Buddhist teachings educate that Siddhartha went on a
devout journey. He spent forty-nine days in a state of contemplation to
discover enlightenment on ways to end human torment and suffering. His
meditation retreat showed him the way to enlightenment and from that instant he
became the Buddha. The Buddhist custom began to spread as Buddha wanted more
individuals to find joy and happiness in their lives, while also recuperating
the lives of those around them.
In today's Buddhist tradition, those steps and
philosophies are still going strong. Books on Buddhism flourish as more
individuals want to begin finding tranquillity and peace in themselves rather
than their exterior surroundings. By improving on their own inner peace it is
said to lead to individuals helping others end their suffering. It is a very
dignified cause and the spirituality Buddhism symbolizes has many Western
people turning to the religion Buddhism.
For example, while indigenous socially engaged
Buddhist activists in Soka Gakkai Los Angeles have often utilized ‘loving-kindness’
meditation practices as a means of responding to the troubles of others, in Los
Angeles, people have found that the emphasis seems too often be on how
loving-kindness practice can be deployed as a mode of self-transformation,
self-help and dealing with individual psychosocial traumas.
The practice of ‘dana’ has likewise evolved different
significance and meaning in the two contexts. In conventional Buddhist
cultures, the practice of dana, or alms giving ceremonies to ordained monks, is
often intensely intertwined with notions of humanizing good karmic merit so as
to secure a happy and fortunate rebirth. On the contrary, in many of my
research encounters in Los Angeles, dana seems to be most often perceived as a
pragmatic, simple way of supporting one’s spiritual institution, teacher or
community through voluntary donation.

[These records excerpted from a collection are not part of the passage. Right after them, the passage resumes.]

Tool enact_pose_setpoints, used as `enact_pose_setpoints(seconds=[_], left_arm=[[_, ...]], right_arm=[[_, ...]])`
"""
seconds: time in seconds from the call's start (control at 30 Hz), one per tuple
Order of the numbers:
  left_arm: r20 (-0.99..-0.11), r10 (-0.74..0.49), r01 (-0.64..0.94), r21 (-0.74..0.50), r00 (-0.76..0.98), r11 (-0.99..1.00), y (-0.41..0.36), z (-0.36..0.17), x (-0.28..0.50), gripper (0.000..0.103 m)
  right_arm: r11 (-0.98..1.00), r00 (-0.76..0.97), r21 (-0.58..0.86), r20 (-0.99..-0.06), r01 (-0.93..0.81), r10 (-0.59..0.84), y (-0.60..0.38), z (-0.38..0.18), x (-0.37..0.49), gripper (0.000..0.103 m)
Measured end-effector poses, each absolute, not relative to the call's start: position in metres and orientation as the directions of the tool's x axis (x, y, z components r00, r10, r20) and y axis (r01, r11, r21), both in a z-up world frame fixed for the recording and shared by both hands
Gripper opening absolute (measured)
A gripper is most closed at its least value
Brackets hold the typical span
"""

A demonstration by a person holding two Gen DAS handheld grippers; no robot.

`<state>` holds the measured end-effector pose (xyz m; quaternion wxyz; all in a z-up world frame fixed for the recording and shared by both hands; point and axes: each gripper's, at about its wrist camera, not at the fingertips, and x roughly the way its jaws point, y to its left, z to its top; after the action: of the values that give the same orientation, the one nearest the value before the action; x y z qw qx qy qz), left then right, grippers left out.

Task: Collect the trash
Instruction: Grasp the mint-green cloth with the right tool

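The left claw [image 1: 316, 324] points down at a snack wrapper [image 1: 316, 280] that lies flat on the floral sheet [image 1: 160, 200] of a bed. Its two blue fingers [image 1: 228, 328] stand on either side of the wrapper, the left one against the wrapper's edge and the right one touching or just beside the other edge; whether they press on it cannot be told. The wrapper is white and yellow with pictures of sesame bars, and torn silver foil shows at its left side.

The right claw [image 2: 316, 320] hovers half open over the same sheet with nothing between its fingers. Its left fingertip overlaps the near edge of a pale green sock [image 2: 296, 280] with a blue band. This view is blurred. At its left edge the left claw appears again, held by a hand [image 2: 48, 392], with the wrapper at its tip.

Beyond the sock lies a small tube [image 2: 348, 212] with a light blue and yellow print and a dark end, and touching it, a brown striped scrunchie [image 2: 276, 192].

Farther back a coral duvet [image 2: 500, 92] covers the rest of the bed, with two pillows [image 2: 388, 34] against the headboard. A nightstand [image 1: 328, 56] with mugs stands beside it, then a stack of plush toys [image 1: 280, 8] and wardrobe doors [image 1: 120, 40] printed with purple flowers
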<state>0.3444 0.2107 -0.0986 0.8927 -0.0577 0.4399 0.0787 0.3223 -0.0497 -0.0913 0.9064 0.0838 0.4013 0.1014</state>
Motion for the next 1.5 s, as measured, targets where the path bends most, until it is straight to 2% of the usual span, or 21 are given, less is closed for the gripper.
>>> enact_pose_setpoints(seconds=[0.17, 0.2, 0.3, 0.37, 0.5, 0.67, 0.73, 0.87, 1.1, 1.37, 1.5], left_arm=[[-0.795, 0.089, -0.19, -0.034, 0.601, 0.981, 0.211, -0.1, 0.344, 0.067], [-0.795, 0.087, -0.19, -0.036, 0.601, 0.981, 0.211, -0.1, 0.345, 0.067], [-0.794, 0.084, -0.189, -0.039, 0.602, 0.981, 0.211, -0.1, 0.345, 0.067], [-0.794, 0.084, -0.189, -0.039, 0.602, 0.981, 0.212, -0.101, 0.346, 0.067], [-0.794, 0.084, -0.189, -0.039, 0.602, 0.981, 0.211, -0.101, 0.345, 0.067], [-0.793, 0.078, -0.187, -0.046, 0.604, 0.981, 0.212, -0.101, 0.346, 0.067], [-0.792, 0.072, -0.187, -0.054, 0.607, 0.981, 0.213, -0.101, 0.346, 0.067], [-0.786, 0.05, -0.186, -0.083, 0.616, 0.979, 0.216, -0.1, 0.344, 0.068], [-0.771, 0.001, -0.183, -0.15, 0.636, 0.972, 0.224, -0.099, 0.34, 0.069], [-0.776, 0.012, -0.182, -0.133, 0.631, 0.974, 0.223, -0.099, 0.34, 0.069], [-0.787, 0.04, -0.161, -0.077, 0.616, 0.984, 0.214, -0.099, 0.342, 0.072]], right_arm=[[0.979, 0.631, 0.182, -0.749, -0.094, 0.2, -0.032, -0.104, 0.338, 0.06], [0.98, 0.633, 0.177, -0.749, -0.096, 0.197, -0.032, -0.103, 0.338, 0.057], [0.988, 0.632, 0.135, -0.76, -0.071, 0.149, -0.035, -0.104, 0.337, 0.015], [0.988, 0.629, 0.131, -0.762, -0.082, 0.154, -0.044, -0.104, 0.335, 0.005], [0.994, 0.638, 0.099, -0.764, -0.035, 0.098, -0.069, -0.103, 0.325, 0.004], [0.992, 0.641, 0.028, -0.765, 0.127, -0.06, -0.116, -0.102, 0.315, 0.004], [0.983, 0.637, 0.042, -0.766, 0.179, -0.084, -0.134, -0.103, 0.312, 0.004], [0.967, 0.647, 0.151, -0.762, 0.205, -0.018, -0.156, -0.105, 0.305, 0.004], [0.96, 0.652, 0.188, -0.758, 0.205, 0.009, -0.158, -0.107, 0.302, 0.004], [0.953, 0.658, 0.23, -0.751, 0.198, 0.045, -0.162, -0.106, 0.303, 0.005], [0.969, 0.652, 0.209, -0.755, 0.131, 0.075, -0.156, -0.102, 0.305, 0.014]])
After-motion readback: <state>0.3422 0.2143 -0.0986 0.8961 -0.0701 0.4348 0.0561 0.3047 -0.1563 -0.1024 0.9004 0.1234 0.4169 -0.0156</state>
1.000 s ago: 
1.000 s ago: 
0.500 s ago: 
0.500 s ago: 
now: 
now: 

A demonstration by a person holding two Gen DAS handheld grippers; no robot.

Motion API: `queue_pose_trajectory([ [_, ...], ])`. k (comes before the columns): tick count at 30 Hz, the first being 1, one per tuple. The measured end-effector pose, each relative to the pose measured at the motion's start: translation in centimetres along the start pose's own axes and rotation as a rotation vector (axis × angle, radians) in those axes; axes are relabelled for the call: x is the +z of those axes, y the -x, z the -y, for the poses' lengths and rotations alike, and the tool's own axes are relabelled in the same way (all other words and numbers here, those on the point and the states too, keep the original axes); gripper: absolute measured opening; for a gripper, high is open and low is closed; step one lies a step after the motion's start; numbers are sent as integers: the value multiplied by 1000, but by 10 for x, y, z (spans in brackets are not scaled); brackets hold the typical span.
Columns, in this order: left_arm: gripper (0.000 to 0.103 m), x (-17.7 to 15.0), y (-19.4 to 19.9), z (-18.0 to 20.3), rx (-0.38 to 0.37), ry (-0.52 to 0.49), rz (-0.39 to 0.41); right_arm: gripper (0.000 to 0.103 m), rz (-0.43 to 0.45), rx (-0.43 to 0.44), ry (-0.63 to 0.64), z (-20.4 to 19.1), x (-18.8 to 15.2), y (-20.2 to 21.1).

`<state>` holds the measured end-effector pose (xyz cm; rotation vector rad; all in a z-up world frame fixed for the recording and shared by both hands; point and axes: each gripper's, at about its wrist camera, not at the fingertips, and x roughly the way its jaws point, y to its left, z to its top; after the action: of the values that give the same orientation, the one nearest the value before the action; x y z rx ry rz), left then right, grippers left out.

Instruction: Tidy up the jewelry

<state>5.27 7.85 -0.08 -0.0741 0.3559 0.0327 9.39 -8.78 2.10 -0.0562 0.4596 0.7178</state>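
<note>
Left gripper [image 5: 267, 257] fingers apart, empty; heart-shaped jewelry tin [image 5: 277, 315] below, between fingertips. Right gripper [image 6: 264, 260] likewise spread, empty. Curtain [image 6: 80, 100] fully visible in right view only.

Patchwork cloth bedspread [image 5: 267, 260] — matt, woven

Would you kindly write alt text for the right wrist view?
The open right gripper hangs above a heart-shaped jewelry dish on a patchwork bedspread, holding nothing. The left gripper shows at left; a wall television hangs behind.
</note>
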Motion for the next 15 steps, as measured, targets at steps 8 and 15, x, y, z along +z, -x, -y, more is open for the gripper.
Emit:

Therefore, while its rootedness in
Buddhist moralistic ideas of ‘letting-go’ is emphasized, quite often the
practice itself is deprived of the soteriological implication found in Asian
Buddhist cultures.
However, while they may seem quite diverse from the
outside, therapeutic metta meditation and merit-making dana do share common
attributes. Both are oriented toward cultivating emotional wellbeing and
happiness in oneself. So as much as American Buddhist practitioners deemphasize
concerns about the accretion of merit or karma and notions of rebirth, which
are at the core of the dana impulse in more conventional contexts, their focus
on metta still obtains sentimental experiences that are resembling those that
Asian Buddhists are seeking through dana. In other terms, these rituals are
meant to cultivate a compassionate heart, ease the mind, and eventually lead to
inner freedom. Dana as merit in Asia and metta as therapy in the Soka Gakkai Los Angeles
are both about
constituting a happier, more ethical self.
More than this, their actual innovation is in how they
revive and retain elements in popular traditional Buddhism that are foremost
about inward, personal experiences. So while the cultural trappings of Eastern
traditions and Western teachings have considerable differences, the fundamental
commonality is how they are both essentially about similar—and similarly
transformative—modes of understanding.